Mr. Flood's Last Resort(28)



I sit quietly on the bar stool next to him, turning my face up to the sun, relaxed now that I know where he is. After a while I glance at him. He’s kept hold of the coat, I notice; the pockets are full already.

“How’s the clean shirt? It’s a pity Gabriel didn’t see his old fella looking so fine.”

“I’ve told you. That fat arsewipe is not my son. Capiche?”

There’s a wild gleam in his eyes, so I just nod.

“He’s a lawyer, you know, that pestilent fucker.”

“Is he? I thought he was a university lecturer?”

Mr. Flood looks at me witheringly. “Jesus, do you people ever listen? Or do you just prefer the sound of your own fecking mouths flapping?”

Another fight is breaking out on the roof of the toolshed. A ginger tom scales down the side, his tale snaking.

“He told you to leave?” he asks.

“He didn’t.”

“But he said that I was a pervert?” There is a dangerous hint of a smile on his face.

I say nothing.

“He told you I’d tried it on with one of the carers? Molested her? Tried to finger her?” He bares his dentures in a bitter sneer.

“Any more of that and I’ll be out of here. Straight up.”

“You will in your arse,” he says, but he stops sneering. “So what did he say?”

“Look, I don’t want to get involved in any dispute here.”

“Of course you don’t—and you earwigging with binoculars when I was talking to that bollix in the garden.”
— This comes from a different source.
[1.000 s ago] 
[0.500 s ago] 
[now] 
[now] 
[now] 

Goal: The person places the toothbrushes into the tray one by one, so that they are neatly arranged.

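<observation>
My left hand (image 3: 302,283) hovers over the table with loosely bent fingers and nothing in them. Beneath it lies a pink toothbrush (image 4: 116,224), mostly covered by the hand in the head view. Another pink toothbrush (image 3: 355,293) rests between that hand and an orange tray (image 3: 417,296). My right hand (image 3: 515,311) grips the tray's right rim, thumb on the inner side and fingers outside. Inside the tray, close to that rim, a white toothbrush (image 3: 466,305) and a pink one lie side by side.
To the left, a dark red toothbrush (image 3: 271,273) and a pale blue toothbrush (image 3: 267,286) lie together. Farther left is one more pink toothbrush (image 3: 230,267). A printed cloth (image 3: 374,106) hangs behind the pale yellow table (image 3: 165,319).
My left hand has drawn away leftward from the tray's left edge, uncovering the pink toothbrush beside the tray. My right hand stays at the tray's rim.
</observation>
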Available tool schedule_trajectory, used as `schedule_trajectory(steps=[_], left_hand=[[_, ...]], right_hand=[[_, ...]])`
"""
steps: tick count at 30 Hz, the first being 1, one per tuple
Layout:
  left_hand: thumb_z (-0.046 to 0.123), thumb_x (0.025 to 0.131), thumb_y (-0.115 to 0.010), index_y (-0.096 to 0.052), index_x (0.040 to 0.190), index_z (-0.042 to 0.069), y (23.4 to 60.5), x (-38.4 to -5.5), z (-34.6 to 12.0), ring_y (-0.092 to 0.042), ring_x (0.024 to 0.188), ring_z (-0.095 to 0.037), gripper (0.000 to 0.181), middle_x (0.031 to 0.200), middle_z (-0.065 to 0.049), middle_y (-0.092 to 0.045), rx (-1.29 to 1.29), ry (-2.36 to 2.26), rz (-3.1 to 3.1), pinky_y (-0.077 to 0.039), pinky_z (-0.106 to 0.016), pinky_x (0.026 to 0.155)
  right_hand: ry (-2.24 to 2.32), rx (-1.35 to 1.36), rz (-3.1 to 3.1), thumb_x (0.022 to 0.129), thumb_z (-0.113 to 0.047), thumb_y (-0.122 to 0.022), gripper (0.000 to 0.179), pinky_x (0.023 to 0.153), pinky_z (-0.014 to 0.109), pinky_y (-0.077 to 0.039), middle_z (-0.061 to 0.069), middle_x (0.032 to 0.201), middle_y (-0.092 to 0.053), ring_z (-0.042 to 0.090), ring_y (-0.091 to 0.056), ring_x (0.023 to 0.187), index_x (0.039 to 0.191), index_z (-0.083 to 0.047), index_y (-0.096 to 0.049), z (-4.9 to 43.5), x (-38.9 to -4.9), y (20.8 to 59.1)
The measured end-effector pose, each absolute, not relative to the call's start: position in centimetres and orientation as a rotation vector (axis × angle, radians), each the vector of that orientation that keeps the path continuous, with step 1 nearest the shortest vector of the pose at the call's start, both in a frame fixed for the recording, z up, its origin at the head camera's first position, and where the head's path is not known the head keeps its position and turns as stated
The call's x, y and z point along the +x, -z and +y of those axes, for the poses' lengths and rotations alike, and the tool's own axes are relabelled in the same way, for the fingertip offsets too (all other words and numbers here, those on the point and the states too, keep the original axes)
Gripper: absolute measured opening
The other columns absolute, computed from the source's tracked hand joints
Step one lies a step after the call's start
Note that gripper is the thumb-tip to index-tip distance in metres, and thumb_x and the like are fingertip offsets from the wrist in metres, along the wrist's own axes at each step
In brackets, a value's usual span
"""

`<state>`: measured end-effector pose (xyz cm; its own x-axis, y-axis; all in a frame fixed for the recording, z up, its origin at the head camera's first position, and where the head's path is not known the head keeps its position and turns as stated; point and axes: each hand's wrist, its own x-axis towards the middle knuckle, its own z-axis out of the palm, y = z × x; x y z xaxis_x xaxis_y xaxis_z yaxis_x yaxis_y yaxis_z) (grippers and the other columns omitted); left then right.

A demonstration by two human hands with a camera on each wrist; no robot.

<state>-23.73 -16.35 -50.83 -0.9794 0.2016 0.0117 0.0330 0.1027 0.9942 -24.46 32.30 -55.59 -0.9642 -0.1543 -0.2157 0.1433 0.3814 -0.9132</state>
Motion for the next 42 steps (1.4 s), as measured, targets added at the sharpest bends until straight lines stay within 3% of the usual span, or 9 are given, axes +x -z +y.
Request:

I look at him. “Now, why would I do that? On your private business?”

“Because you have a beak you like to stick into other people’s private business. Fecking snipe.”

“I don’t at all. I keep my head down and get on with my work. Which is what I should be doing now, so if you’ve finished your drink?”

He nods. “Good girl yourself, off you go. I wouldn’t dream of distracting you from your important work. Thieving away my few things and selling them, right under the old caubogue’s nose. Spending my bit of shopping money on yourself and feeding me the cat’s leftovers.”

“You really are a nasty old bastard.” I’ve said it before I realize it.

As I walk down the path I hear him chuckling with delight.

*

I TAKE his glass into the kitchen to wash it. When I look out again he has put down the back of the sunlounger and is lying dead to the world, his twiggy old arms stretched out above him. Larkin has crawled underneath the chair and is curled up like a dog.

It’s a nice day for it. The sun shines down on a garden that looks like Armageddon has come to a municipal dump. But the sun doesn’t mind. She burnishes rusty paint tins full of rainwater and warms abandoned mattresses for sleeping cats. Her rays are indiscriminate: they fall on wooden pallets and stacked roof tiles as well as the late daisies and crocosmia that bring pockets of color to this blighted land. I stand at the sink watching Mr. Flood’s old checked shirts flutter on the line I’ve strung between the house and the toolshed. It’s good drying weather for autumn; if I knew where Mr. Flood’s bed was I could tackle his sheets. God only knows the condition of them.

Somewhere in the house above me a door slams, hard. Then it does it again, and again.

Then there is silence.

I grab a pair of salad tongs and run into the hall.

Nothing is moving; even the clutter is waiting, holding its breath.

On a box of tangled electrical leads a black handbag purses its leathery mouth and a knitted spider frowns. In a laundry basket a troupe of china ladies grip their parasols and hats.

Dame Cartland peers out from behind a tea chest, big-eyed. We listen hard, the shabby-arsed cat and myself. We listen to the silence.

There is definitely silence. But what class of silence is it?

The rubbish is still and the mice are dead in the teacups. Mr. Flood is asleep on the lounger and Larkin is curled up in his shade.

Holding the salad tongs, I edge along the hallway and stare in astonishment at the Great Wall of National Geographics.

Backlit with afternoon sun, there is a crack of radiant light right down the middle.

*

DAME CARTLAND sits back on her haunches and shakes out a paw. She starts cleaning it nonchalantly, biting between the pink pads.

“Will I go through? I could just about fit.”

She throws me a look of majestic indifference, then turns to lick her flank.

I grip the salad tongs and take a deep breath.

*

EVERYTHING IS different on the other side. On the other side there are no cobwebs, cat hairs, or drifts of newspapers. There are no piles of pizza menus or heaps of sardine cans. Instead there are objects that glisten as if they are newly minted, like pristine treasures on a beach when the tide goes out. But these objects are not new or remotely lovely; I have stepped through the Great Wall into a museum of terrible wonders.

Glass cases of differing sizes are stacked all along the hallway. In one, a pale Botticelli Venus reclines, spooling out her gastric organs with a smile. In the case above her is a severed foot with bubbling skin and wizened toes. I peer at the label: gangrenous necrosis. Next door is a female pudendum with an advanced case of syphilis. I hum a little song and remind myself that I am not squeamish: I have entry-level training in bedsores.